* ABOUT THIS TASK *
Beginning at the line that includes "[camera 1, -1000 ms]", return each line exactly through the end of the listing, and no line before it.

BEGIN DATA PROVIDED

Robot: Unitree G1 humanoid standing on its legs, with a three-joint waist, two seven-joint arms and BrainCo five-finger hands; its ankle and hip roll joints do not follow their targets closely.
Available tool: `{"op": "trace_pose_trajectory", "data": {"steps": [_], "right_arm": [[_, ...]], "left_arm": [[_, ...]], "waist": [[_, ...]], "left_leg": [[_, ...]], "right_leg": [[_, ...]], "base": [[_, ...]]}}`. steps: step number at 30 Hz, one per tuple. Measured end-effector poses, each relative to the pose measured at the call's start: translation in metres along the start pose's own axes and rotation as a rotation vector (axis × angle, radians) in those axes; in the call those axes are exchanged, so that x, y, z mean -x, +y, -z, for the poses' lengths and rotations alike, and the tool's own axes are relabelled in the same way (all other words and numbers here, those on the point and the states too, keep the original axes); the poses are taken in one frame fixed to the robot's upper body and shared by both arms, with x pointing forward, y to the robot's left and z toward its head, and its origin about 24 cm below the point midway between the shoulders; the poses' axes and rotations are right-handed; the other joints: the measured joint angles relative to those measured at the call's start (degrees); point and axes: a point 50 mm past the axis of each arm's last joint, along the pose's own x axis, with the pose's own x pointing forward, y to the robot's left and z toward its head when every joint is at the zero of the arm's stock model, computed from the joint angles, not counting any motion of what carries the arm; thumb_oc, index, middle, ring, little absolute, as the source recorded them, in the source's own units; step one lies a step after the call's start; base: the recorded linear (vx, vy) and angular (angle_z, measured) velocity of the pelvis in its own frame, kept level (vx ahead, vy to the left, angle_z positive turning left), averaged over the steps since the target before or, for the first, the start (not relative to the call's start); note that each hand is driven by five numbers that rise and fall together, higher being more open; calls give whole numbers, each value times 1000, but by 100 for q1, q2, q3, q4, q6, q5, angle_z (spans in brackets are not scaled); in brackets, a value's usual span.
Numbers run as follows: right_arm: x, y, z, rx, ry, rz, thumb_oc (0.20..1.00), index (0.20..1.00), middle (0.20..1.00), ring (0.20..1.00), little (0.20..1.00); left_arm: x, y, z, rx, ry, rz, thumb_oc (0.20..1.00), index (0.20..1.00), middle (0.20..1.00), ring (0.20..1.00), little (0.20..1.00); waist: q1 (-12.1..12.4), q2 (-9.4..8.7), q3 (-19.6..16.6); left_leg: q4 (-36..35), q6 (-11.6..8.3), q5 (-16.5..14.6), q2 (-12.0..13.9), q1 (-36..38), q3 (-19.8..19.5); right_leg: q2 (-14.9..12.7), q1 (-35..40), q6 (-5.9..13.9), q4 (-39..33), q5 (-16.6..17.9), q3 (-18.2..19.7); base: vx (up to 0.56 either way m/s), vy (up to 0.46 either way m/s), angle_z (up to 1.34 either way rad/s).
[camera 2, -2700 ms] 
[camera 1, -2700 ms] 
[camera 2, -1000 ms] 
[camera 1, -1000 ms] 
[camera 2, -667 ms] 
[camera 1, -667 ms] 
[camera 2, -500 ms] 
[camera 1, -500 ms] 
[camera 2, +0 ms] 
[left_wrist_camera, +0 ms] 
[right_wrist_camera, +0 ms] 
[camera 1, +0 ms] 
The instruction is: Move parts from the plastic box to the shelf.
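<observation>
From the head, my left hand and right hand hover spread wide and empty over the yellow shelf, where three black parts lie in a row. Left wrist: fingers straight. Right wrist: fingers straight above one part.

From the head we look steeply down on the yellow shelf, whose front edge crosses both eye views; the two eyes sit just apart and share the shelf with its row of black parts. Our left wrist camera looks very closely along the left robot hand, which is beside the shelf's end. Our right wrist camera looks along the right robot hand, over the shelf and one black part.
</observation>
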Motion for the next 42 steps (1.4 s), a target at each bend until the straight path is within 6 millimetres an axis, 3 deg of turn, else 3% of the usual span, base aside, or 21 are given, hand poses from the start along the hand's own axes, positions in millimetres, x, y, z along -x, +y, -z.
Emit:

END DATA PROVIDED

* EXERCISE RESULT *
[camera 1, -1000 ms] 
[camera 2, -667 ms] 
[camera 1, -667 ms] 
[camera 2, -500 ms] 
[camera 1, -500 ms] 
[camera 2, +0 ms] 
[left_wrist_camera, +0 ms] 
[right_wrist_camera, +0 ms] 
[camera 1, +0 ms] 
The instruction is: Move parts from the plastic box to the shelf.
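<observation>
From the head, my left hand and right hand hover spread wide and empty over the yellow shelf, where three black parts lie in a row. Left wrist: fingers straight. Right wrist: fingers straight above one part.

From the head we look steeply down on the yellow shelf, whose front edge crosses both eye views; the two eyes sit just apart and share the shelf with its row of black parts. Our left wrist camera looks very closely along the left robot hand, which is beside the shelf's end. Our right wrist camera looks along the right robot hand, over the shelf and one black part.
</observation>
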Motion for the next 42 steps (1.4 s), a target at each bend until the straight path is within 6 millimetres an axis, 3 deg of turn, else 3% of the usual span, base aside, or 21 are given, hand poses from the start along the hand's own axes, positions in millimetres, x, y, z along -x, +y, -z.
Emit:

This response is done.